Reading Emojis through a pipe in C
Asked Answered
C

5

7

I have a pipe with an endless amount of strings being written to it. These strings are a mix of ASCII and Emojis. The problem I am having is I am reading them like this

char msg[100];
int length = read(fd,&msg,99);
msg[length] =0;

But sometimes the emoji I'm guessing is multibyte and it is getting cut in half and then when I print to the screen I get the diamond question mark unknown UTF-8 symbol.

If anyone knows how to prevent this please fill me in; I've been searching for a while now.

Credulity answered 2/1, 2020 at 23:58 Comment(7)
When the buffer you read ends with an incomplete utf-8 code point, keep it around until you read more data and finish it.Winze
“These strings are a mix of ASCII and Emojis” — That’s unlikely: ASCII is a distinct text encoding that cannot encode Emojis. I guess technically you could encode these fragments with headers that specify different encodings but I’m guessing you’re not actually doing that, and the whole input stream is actually some Unicode encoding such as UTF-8, correct?Stieglitz
The input is actually strings from Java going through jni and encoded as utf-8 into char*Credulity
ASCII is a subset of UTF-8. So the pipe is delivering just UTF-8 data, it just happens that ASCII characters are single-byte in UTF-8.Virgilvirgilia
On an unrelated note, using &msg is semantically incorrect, as that gives a pointer to the array itself, not to its first element as expected. The type of &msg is char (*)[100], which is very different from the common char * expected (which you get from either &msg[0] or just plain msg (as it decays to a pointer to its first element, i.e. &msg[0])).Apothecary
I think it would be helpful for others to have an example sequence of char values that's causing you problems, and the output you expect. Could you post one?Farrahfarrand
Also, when you say "cut in half"... what is your code doing to cut them? Adding newlines or other separators?Farrahfarrand
N
9

If you're reading chunks of bytes, and want to output chunks of UTF-8, you'll have to do at least some minimal UTF-8 decoding yourself. The simplest condition to check for is look at each byte (let's call it b) and see if it is a continuation byte:

bool is_cont = (0x80 == (0xC0 & b));

Any byte that is not a continuation starts a sequence, which continues until the next non-continuation byte. You'll need a 4-byte buffer to hold the chunks.

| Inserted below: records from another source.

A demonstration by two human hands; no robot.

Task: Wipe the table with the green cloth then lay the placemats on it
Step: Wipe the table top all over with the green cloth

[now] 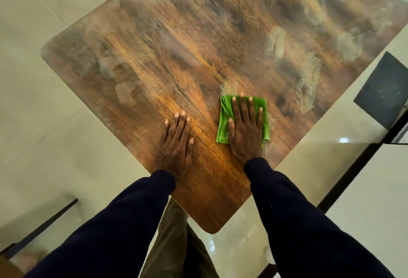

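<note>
Green cloth (223, 127) is folded into a rough square on the table (172, 41), directly under my right hand (246, 131). It's at about 3 o'clock from my left hand (176, 143), with bare wood between them. The cloth sits near the table edge that runs off toward 4 o'clock.

Right hand: palm down, fingers straight and spread, pointing 12 o'clock, pressing the cloth flat with no curl or pinch. Left hand: flat on bare wood, fingers straight and close together, aimed roughly 12 o'clock, holding nothing. Both dark sleeves (309, 222) come in from 6 o'clock.
</note>
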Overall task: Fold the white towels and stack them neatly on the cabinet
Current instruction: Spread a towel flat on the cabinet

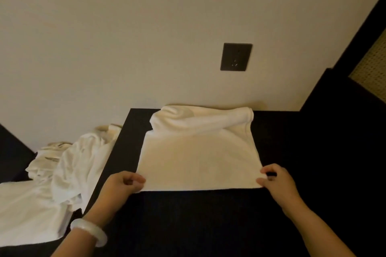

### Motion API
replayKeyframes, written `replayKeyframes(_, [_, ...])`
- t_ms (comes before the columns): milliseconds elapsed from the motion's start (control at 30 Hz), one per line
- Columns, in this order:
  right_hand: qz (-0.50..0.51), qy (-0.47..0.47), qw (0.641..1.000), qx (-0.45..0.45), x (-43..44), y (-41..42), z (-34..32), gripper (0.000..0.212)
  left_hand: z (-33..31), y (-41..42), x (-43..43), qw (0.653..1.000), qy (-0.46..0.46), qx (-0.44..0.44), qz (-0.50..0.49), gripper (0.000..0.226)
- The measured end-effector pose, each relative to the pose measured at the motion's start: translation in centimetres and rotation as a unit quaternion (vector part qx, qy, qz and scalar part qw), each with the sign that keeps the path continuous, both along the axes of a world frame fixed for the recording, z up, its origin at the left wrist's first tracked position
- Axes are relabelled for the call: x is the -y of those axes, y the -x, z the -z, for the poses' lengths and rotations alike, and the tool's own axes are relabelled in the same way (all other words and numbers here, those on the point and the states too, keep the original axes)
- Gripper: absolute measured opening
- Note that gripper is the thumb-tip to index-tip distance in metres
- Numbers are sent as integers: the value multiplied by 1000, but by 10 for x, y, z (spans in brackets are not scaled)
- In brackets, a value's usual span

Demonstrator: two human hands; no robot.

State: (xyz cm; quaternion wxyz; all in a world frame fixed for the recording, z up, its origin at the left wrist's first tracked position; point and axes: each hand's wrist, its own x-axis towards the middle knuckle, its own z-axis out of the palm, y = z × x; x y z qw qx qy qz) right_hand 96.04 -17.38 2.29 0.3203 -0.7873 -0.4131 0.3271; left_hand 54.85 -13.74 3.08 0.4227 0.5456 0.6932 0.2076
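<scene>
A white towel (198, 158) lies spread on the black cabinet top (208, 215), its far end bunched up against the wall. My left hand (123, 183) pinches the towel's near left corner. My right hand (275, 179) pinches the near right corner. The near edge of the towel runs straight between both hands. A pile of loose white towels (69, 165) lies crumpled to the left, lower than the cabinet top.
The cream wall behind carries a dark socket plate (236, 56). A tall black cabinet side (344, 110) rises at the right. The cabinet's left edge (110, 158) drops off toward the towel pile. A white bangle (88, 231) sits on my left wrist.
</scene>
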Motion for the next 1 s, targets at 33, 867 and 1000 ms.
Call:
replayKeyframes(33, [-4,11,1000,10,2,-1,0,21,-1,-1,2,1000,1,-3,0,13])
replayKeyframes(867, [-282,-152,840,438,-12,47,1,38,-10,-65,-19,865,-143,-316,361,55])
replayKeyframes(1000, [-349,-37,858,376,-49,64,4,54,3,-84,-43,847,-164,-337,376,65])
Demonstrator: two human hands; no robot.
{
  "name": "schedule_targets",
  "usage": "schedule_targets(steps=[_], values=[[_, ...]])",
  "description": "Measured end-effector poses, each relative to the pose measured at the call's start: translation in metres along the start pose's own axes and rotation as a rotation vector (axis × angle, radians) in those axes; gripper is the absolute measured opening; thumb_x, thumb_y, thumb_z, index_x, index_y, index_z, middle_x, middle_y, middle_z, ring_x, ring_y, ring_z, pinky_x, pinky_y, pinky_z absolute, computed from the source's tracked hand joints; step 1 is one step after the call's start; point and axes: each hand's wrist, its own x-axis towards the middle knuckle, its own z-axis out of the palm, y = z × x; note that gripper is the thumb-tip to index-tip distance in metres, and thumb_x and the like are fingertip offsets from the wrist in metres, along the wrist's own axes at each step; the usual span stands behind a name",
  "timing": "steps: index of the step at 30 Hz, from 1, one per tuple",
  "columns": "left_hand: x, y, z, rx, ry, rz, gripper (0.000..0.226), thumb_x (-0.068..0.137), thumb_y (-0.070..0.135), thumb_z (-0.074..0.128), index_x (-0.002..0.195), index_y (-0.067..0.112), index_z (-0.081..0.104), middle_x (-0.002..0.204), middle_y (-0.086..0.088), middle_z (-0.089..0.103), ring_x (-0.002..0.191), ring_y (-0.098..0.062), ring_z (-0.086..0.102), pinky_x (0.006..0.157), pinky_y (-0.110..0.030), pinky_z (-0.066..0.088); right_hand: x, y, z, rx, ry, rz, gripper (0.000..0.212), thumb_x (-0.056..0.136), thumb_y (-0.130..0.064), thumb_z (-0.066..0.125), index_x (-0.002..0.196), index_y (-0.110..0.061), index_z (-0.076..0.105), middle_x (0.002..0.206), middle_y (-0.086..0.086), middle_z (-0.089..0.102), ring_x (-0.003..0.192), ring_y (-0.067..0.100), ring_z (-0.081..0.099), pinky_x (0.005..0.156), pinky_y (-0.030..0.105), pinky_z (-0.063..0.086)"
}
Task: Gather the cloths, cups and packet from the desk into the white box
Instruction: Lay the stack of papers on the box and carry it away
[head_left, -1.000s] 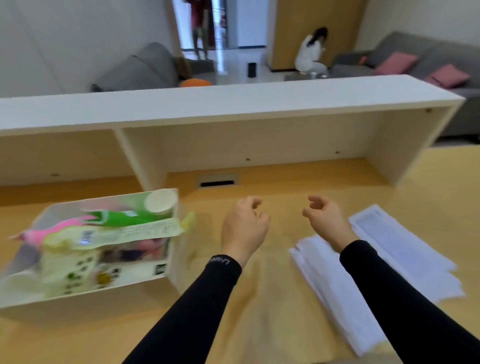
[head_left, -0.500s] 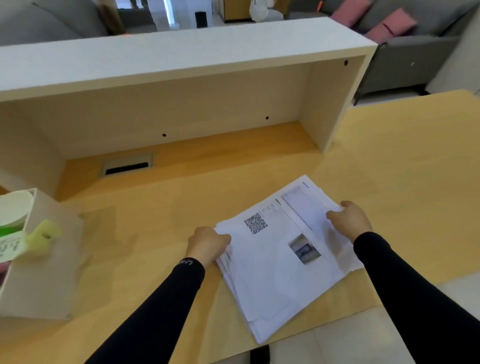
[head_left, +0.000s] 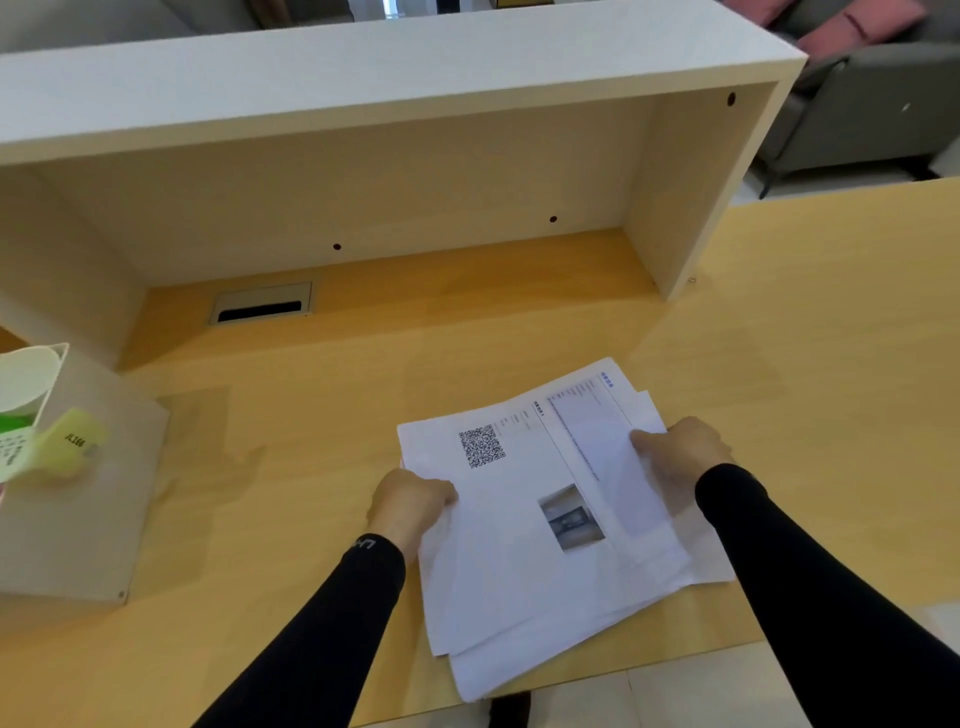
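Note:
The white box (head_left: 88, 519) stands at the left edge of the wooden desk, partly cut off. A white paper cup (head_left: 26, 376) and a yellow-green packet (head_left: 70, 447) stick out of its top. A loose stack of printed white papers (head_left: 545, 525) lies near the desk's front edge. My left hand (head_left: 410, 506) grips the stack's left edge. My right hand (head_left: 680, 460) holds its right side, thumb on the top sheet. The box's other contents are hidden.
A white raised shelf (head_left: 395, 73) runs along the back of the desk (head_left: 311, 431), with a side panel (head_left: 701, 192) at the right. A cable slot (head_left: 262, 306) sits in the desk under it. A grey sofa (head_left: 872, 109) with pink cushions stands beyond.
My view swung right and down, away from the box. Both hands went from empty above the desk to the paper stack and now hold its two sides.

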Motion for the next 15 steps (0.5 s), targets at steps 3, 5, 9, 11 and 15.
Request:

Nottingham answered 3/1, 2020 at 0:16 Comment(6)
So check the last byte and if the bool is true read another byte until it is falseCredulity
No, you can't just check the last byte, because there's no way to detect "last byte". You have to detect "first byte" (which is equivalent to "not a continuation"), and then grab bytes until the next first byte.Nottingham
so, I just tried for the past hour to do what you said. so for a char[] the first byte is not a continuation and the last byte is the continuation just before the next first byte. haha im trying to wrap my head around thisCredulity
im trying to use like at least a char[100] because im trying to process fastCredulity
I have started a bounty to try to get an example because I cannot figure this out. I think that your answer is correct but I need further detailCredulity
I did it using wchar_tCredulity
C
2

The hint provided by lee-daniel-crocker is good to check whether a particular byte is part of utf-8/utf-16 or not.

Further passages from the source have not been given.